**How to complete this task**
Starting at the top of the entries below, set down every line exactly, please, until you reach the line with "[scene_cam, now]", which is included too.

****

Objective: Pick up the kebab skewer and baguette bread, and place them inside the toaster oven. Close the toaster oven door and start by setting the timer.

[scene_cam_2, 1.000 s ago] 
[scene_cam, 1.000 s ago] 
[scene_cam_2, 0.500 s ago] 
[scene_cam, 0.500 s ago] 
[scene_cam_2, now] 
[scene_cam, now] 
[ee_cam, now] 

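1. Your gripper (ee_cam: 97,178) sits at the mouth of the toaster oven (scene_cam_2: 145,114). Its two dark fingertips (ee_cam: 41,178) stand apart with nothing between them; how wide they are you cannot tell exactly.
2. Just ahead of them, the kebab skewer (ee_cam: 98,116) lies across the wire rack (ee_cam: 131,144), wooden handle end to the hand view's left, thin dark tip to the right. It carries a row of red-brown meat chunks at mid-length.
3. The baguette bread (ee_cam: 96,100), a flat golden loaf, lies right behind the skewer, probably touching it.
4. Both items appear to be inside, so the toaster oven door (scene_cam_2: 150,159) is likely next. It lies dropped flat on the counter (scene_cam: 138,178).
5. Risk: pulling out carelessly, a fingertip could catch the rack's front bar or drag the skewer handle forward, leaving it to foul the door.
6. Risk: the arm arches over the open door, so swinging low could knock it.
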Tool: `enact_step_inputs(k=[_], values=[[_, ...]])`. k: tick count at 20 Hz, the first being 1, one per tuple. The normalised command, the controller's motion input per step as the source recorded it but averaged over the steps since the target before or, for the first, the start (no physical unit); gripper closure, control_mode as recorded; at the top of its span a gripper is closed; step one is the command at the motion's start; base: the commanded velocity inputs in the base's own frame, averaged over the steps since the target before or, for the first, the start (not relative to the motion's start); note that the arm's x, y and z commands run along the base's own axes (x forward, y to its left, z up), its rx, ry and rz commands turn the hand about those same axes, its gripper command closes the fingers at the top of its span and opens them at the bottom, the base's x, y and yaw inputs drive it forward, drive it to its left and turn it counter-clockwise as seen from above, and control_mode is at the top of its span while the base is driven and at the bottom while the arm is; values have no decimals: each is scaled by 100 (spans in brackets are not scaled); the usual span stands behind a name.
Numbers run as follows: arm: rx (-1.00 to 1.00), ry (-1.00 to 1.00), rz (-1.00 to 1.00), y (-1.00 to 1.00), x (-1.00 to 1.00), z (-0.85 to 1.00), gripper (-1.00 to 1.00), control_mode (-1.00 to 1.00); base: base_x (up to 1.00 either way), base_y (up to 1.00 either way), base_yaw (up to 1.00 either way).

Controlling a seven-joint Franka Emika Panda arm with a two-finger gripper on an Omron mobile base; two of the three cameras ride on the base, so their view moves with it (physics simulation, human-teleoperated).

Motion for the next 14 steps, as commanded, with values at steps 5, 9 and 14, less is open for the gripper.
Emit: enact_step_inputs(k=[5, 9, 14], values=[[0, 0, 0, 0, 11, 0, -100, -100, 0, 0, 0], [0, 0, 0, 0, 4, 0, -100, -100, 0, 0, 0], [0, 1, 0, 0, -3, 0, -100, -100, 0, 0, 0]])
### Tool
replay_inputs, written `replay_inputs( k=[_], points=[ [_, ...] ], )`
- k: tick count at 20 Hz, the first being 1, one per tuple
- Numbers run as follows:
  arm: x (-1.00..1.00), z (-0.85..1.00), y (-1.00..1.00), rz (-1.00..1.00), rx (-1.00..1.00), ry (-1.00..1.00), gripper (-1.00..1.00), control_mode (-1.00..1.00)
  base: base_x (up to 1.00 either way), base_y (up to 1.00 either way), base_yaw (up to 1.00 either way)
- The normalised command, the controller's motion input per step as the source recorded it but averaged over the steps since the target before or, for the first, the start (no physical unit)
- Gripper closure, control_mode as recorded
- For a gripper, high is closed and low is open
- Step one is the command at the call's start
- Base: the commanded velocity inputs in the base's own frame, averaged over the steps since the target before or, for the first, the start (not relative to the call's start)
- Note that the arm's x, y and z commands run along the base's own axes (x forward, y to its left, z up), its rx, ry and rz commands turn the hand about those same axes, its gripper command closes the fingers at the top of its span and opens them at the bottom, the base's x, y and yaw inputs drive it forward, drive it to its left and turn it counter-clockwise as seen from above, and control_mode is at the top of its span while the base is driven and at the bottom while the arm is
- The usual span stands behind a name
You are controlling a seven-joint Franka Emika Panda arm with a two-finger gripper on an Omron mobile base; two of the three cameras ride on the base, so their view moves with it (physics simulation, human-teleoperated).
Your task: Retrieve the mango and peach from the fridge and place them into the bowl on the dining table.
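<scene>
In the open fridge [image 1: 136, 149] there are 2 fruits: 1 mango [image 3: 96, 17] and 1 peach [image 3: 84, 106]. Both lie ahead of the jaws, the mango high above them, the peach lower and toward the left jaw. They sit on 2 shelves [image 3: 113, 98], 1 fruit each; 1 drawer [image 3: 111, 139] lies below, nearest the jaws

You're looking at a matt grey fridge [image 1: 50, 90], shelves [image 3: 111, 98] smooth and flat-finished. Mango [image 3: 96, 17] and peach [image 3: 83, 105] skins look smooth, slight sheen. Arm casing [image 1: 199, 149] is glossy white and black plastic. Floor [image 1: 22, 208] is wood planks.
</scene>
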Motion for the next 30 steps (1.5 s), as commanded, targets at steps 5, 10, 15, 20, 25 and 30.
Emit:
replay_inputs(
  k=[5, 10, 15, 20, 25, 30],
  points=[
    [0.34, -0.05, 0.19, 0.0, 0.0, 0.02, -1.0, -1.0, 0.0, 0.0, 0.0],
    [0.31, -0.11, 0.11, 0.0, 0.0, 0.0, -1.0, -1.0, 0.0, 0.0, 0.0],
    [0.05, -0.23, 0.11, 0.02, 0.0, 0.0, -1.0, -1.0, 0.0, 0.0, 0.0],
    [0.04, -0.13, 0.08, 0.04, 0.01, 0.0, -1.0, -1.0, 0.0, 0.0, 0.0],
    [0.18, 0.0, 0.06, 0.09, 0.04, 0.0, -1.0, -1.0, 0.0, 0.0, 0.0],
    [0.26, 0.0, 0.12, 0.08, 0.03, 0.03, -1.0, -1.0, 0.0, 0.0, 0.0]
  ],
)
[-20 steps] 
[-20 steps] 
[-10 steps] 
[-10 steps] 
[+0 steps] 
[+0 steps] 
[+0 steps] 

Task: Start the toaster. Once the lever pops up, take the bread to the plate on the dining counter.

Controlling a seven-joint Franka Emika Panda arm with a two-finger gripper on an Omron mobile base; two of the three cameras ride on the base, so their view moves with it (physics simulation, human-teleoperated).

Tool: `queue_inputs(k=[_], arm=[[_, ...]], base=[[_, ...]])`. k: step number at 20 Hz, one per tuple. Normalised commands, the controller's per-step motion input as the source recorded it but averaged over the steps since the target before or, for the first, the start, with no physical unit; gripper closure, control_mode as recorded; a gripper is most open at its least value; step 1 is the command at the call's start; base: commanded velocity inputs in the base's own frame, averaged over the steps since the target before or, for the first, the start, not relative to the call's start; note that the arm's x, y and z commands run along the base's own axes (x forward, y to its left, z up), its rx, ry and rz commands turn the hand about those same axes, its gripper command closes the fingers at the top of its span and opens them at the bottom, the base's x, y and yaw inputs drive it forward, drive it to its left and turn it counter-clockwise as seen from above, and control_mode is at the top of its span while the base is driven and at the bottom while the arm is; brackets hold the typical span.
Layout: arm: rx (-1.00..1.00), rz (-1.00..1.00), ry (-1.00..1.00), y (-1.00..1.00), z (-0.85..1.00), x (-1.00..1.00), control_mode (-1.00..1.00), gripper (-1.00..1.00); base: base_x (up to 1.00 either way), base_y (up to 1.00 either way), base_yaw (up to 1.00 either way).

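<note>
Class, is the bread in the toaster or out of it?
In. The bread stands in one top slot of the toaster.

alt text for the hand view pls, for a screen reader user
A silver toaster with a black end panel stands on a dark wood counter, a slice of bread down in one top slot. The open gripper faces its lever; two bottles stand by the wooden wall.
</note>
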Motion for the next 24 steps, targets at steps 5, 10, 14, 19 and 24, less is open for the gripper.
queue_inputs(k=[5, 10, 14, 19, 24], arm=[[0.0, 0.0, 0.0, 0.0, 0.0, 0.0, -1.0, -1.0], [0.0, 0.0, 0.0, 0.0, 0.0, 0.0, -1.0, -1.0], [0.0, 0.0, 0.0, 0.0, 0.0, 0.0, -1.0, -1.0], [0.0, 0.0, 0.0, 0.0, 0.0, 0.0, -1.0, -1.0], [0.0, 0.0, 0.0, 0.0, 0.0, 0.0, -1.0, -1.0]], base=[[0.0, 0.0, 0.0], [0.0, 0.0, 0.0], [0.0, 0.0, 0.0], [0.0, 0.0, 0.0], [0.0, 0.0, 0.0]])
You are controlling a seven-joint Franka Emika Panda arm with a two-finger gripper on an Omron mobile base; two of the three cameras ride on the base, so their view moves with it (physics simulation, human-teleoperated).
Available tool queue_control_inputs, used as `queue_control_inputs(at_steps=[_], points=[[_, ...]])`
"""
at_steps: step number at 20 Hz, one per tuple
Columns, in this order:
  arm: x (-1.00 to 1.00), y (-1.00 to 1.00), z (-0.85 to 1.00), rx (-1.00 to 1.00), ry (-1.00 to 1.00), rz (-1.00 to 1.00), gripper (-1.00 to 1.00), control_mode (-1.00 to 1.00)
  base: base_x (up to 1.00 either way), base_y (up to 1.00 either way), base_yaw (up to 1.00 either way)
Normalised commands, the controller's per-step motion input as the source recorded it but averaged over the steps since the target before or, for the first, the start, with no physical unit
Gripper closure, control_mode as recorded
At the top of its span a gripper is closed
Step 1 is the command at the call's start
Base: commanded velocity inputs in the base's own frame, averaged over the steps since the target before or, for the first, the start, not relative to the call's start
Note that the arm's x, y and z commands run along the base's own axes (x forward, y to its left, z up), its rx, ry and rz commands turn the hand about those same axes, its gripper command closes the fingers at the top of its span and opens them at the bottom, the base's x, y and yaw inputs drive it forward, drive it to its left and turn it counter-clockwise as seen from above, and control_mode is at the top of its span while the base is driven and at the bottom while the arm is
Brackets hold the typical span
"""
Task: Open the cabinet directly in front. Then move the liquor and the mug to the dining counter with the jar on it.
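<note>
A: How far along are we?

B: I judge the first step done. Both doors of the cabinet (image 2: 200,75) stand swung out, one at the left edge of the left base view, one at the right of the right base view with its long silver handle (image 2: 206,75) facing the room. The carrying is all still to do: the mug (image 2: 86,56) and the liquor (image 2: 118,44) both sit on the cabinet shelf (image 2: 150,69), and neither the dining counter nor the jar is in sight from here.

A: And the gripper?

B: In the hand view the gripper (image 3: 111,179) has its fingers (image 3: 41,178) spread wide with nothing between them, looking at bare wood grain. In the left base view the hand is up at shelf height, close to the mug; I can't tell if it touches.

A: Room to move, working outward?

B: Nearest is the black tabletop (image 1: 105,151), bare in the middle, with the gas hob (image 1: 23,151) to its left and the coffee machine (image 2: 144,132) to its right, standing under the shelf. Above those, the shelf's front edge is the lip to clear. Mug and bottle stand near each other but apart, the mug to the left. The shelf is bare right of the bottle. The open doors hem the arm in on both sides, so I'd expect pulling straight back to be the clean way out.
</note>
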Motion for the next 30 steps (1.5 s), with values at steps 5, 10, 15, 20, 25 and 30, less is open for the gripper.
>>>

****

**Exercise answer**
Objective: Pick up the kebab skewer and baguette bread, and place them inside the toaster oven. Close the toaster oven door and start by setting the timer.

[scene_cam_2, 1.000 s ago] 
[scene_cam, 1.000 s ago] 
[scene_cam_2, 0.500 s ago] 
[scene_cam, 0.500 s ago] 
[scene_cam_2, now] 
[scene_cam, now] 

No further output is expected.